- **THE TASK**
Among the entries below, extract exactly the lines that run from the one with "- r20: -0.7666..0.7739" through the one with "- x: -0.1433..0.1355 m", both ends included.

(Data entries)
[Start of section]
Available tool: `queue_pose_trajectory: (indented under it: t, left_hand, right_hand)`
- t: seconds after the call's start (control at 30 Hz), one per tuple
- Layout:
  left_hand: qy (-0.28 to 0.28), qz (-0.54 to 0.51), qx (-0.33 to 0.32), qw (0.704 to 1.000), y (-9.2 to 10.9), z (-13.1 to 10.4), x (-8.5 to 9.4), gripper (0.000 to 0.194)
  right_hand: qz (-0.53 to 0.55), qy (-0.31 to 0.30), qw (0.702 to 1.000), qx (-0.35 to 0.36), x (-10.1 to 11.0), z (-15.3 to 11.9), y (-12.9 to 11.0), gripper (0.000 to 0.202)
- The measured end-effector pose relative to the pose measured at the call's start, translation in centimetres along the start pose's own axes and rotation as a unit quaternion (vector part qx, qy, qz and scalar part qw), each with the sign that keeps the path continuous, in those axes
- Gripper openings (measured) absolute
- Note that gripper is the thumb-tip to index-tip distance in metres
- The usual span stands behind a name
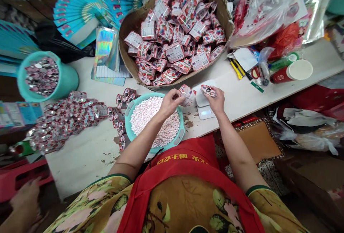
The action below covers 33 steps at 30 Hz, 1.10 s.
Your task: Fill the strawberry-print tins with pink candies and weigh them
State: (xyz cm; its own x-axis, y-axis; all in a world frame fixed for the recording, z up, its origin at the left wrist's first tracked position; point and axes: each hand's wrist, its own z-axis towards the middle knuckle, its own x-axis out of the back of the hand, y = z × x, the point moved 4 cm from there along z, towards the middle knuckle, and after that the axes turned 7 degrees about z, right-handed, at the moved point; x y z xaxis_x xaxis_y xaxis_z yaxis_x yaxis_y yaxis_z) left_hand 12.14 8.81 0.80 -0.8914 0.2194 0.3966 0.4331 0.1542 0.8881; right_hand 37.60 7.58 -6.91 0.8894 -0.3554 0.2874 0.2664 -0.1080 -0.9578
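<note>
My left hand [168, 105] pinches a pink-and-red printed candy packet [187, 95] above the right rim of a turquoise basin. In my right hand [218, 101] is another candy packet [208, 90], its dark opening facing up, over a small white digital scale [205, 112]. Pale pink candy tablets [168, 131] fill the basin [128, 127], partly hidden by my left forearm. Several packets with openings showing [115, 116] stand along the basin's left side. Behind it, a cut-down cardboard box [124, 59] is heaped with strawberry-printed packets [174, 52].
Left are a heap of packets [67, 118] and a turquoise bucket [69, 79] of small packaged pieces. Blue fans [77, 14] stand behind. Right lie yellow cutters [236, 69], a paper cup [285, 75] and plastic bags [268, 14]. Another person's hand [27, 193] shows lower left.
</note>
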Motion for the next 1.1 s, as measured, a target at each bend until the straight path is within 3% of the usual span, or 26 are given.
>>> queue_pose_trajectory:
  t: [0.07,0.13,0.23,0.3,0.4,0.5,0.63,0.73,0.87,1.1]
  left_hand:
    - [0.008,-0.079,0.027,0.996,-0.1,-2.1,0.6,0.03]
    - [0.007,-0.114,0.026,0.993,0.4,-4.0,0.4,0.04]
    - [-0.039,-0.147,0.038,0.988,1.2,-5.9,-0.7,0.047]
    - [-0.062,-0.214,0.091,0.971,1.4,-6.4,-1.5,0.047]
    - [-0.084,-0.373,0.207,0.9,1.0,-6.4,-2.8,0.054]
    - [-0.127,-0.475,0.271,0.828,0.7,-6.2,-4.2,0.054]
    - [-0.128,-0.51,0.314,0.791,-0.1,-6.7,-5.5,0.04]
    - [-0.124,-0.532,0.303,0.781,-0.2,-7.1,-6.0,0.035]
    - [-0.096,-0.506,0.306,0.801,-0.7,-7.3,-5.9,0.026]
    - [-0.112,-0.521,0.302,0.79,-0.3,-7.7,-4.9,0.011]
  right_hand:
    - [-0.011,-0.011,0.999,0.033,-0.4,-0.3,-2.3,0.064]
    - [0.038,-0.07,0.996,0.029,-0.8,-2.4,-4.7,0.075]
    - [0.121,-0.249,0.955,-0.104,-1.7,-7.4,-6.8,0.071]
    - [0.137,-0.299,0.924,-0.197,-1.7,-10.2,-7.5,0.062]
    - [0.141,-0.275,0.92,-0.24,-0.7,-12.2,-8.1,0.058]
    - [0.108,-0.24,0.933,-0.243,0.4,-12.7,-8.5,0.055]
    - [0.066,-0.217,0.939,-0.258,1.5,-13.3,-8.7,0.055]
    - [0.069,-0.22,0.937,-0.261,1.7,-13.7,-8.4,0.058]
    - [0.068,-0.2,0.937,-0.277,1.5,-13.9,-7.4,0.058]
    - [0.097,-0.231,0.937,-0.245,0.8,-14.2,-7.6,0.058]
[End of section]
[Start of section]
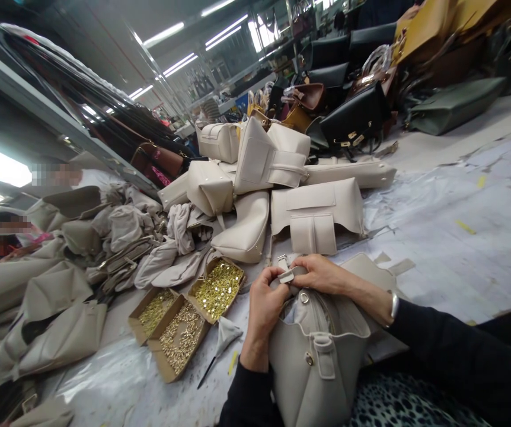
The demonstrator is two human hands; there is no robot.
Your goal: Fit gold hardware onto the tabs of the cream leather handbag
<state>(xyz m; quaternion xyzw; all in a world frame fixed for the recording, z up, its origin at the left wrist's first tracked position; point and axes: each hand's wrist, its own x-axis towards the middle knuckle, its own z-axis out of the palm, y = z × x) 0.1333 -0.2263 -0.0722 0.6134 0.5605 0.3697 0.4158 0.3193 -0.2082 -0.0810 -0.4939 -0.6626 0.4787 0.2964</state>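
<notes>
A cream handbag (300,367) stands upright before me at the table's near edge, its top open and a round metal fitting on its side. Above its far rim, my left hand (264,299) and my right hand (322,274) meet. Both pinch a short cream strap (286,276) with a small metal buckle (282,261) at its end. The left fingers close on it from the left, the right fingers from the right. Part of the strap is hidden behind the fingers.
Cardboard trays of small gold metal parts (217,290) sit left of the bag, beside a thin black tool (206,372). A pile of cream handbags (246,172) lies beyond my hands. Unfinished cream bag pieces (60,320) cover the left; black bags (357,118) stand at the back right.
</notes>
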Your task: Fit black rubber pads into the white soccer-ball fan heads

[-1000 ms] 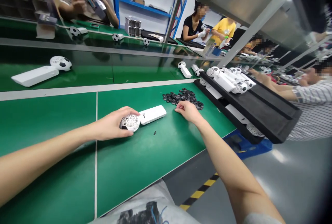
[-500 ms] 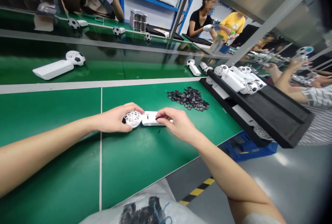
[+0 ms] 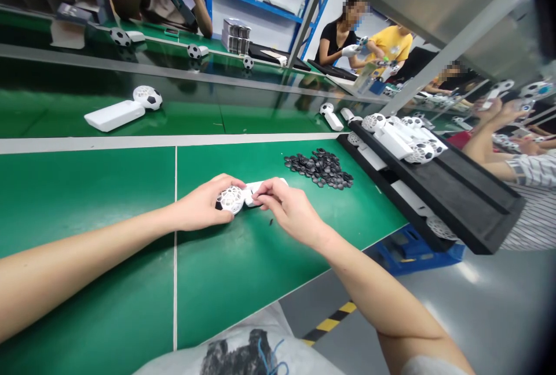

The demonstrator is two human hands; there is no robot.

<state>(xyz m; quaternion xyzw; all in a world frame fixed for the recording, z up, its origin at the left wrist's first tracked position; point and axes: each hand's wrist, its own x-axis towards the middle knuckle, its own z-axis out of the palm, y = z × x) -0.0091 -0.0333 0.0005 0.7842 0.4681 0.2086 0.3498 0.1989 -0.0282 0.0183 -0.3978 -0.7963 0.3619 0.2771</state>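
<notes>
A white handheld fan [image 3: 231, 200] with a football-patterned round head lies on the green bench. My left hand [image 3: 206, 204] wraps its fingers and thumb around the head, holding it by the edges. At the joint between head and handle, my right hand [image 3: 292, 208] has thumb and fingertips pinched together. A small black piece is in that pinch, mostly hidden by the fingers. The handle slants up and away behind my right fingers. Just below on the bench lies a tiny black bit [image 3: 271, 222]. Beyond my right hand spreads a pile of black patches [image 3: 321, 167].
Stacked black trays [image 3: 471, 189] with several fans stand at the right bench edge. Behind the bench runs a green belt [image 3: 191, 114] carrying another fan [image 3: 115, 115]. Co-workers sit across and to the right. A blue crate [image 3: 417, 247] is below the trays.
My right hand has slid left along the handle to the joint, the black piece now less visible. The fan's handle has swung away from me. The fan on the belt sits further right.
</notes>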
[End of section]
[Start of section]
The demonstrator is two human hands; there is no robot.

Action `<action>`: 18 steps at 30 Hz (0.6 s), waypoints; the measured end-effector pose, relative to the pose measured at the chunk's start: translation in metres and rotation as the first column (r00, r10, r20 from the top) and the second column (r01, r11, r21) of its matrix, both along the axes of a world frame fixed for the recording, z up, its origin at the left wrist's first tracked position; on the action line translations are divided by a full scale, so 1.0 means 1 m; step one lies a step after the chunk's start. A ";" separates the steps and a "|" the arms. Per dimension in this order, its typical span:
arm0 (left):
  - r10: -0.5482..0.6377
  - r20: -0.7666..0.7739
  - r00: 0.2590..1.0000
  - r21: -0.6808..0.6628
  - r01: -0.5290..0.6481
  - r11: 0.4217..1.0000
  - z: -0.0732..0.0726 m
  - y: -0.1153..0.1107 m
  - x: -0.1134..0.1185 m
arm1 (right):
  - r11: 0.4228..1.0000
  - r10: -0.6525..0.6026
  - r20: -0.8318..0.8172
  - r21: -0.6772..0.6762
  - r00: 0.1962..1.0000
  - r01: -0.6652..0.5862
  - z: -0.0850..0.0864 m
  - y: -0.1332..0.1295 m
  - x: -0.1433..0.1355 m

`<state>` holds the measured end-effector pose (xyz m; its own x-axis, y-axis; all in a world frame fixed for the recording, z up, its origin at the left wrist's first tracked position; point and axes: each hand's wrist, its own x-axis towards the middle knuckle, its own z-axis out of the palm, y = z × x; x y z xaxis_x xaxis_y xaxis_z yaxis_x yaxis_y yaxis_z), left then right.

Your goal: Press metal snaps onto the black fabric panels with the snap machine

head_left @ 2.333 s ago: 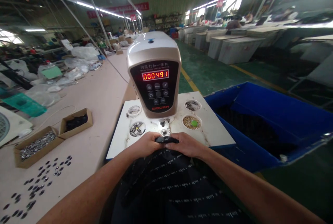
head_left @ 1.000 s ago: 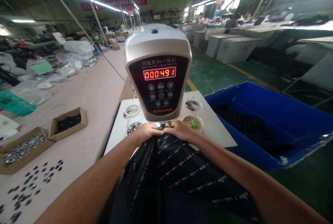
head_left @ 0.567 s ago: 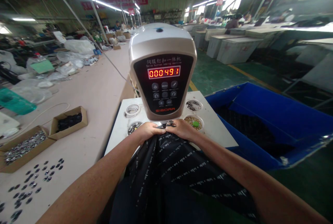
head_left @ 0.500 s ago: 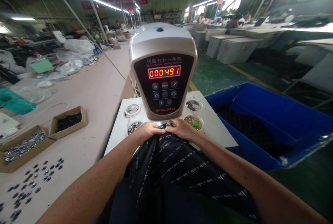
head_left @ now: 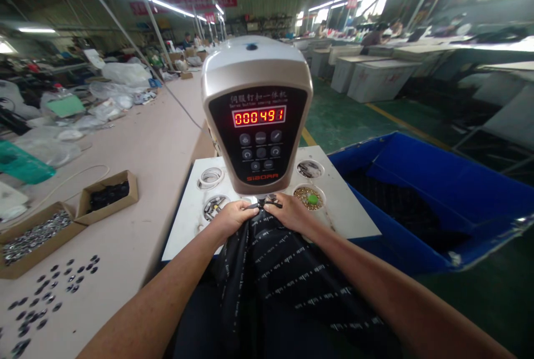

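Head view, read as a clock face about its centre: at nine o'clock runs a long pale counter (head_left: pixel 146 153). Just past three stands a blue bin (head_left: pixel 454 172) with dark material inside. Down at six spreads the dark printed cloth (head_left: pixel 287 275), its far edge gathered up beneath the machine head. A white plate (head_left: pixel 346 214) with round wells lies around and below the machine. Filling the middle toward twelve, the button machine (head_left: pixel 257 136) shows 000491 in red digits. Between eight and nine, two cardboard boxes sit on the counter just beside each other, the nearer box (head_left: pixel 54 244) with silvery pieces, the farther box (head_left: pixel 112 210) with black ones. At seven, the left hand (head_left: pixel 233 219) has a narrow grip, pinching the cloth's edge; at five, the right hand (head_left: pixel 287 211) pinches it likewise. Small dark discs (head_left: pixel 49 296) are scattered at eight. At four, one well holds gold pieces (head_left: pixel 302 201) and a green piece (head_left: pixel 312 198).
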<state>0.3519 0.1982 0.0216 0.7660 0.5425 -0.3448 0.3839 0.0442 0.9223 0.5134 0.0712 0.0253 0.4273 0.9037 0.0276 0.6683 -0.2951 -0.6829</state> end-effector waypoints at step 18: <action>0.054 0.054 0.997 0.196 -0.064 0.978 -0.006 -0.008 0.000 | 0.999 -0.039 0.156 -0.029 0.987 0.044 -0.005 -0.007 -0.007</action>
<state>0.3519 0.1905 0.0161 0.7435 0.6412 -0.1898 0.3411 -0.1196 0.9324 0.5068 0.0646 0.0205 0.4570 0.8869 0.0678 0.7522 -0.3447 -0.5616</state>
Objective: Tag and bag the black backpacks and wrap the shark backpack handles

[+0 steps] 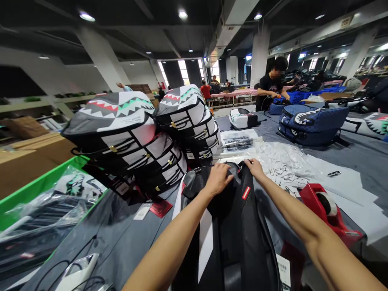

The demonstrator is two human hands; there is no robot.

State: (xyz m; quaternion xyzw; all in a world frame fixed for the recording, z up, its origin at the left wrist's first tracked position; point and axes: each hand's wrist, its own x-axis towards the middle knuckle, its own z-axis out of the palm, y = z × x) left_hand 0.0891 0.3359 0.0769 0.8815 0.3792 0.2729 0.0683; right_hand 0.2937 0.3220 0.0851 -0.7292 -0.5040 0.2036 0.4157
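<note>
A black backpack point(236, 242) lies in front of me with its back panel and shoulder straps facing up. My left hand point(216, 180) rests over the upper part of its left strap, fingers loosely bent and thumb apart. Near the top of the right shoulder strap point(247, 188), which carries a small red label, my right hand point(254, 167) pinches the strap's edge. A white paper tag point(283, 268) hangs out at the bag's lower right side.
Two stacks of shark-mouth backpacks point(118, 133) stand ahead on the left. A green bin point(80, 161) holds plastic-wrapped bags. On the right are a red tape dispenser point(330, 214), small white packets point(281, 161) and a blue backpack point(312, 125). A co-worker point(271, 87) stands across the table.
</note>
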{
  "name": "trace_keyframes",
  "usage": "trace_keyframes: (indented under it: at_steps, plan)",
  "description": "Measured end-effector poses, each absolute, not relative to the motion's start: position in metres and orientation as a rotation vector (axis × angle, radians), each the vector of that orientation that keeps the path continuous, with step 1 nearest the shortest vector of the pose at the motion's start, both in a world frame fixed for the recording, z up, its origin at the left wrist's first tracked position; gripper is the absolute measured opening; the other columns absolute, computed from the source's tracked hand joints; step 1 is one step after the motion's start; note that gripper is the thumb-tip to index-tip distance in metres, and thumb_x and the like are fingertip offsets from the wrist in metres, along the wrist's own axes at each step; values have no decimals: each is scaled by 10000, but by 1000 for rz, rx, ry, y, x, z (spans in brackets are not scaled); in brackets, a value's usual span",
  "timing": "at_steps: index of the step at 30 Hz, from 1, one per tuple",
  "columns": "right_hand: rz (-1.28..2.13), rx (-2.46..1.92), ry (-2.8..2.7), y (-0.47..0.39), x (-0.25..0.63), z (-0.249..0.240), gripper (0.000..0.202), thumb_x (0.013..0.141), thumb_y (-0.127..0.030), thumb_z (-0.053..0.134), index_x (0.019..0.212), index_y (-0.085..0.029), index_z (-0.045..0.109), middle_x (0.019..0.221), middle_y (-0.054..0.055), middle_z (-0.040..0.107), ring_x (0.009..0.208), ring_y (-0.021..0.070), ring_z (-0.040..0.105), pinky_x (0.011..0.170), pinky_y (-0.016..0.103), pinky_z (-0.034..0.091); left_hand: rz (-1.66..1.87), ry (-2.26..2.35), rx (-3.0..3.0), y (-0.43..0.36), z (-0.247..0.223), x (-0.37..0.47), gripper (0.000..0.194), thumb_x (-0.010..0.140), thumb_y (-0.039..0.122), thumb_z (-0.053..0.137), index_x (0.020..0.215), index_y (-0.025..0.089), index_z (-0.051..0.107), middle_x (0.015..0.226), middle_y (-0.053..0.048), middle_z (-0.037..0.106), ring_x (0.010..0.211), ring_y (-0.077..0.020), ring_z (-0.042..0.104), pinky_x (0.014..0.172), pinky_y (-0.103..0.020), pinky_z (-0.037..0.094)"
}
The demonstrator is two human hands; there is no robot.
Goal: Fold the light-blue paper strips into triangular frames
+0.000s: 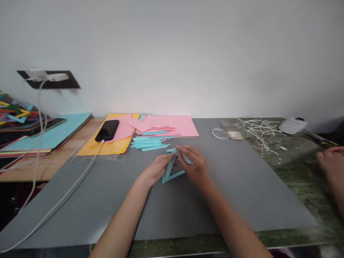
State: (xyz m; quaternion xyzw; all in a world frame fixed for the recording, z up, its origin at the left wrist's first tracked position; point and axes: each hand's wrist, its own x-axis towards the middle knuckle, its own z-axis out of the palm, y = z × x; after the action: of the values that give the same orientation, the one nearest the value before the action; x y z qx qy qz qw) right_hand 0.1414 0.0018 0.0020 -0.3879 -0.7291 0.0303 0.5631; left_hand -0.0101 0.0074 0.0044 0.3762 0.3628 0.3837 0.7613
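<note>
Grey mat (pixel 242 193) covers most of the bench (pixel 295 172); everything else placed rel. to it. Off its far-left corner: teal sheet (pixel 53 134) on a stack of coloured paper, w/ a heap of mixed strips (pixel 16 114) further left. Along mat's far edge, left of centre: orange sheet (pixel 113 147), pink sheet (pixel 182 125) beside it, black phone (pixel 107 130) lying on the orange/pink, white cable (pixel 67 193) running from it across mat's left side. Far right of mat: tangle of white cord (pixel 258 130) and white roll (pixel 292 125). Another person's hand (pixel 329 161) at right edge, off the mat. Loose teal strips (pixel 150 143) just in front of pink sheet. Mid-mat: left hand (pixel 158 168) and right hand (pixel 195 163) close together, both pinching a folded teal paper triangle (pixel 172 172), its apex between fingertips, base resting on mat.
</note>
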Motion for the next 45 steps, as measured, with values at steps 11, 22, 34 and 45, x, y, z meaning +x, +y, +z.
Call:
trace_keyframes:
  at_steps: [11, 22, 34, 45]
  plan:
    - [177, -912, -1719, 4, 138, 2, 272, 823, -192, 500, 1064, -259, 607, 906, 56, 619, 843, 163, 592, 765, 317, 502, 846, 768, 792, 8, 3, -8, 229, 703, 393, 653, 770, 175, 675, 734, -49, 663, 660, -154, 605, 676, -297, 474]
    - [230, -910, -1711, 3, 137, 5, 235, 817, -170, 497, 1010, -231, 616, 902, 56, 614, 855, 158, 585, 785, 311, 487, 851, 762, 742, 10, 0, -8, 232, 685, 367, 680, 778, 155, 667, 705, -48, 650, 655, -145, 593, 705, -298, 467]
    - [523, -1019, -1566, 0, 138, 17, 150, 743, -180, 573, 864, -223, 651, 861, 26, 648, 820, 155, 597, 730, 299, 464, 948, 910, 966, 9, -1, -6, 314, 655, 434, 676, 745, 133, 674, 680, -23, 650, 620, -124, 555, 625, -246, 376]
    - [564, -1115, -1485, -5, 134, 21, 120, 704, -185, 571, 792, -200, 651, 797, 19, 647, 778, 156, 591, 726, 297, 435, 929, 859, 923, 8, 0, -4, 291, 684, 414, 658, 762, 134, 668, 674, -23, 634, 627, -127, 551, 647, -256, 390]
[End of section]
- **FINISHED TASK**
  - r20: -0.7666..0.7739
  - r00: 0.2590..1.0000
  - r21: -0.6808..0.6628
  - r01: -0.5290..0.6481
  - r11: 0.4217..1.0000
  - z: -0.0732..0.0726 m
  - y: -0.1153..0.1107 m
  - x: -0.1134..0.1185 m
arm1 (right):
  - r11: 0.4228..1.0000
  - r10: -0.6525..0.6026
  - r20: -0.8318..0.8172
  - r21: -0.6772..0.6762
  - r00: 0.1962..1.0000
  - r01: -0.6652..0.5862
  - z: -0.0850..0.0864 m
  - y: -0.1332..0.1295 m
  - x: -0.1433..0.1355 m

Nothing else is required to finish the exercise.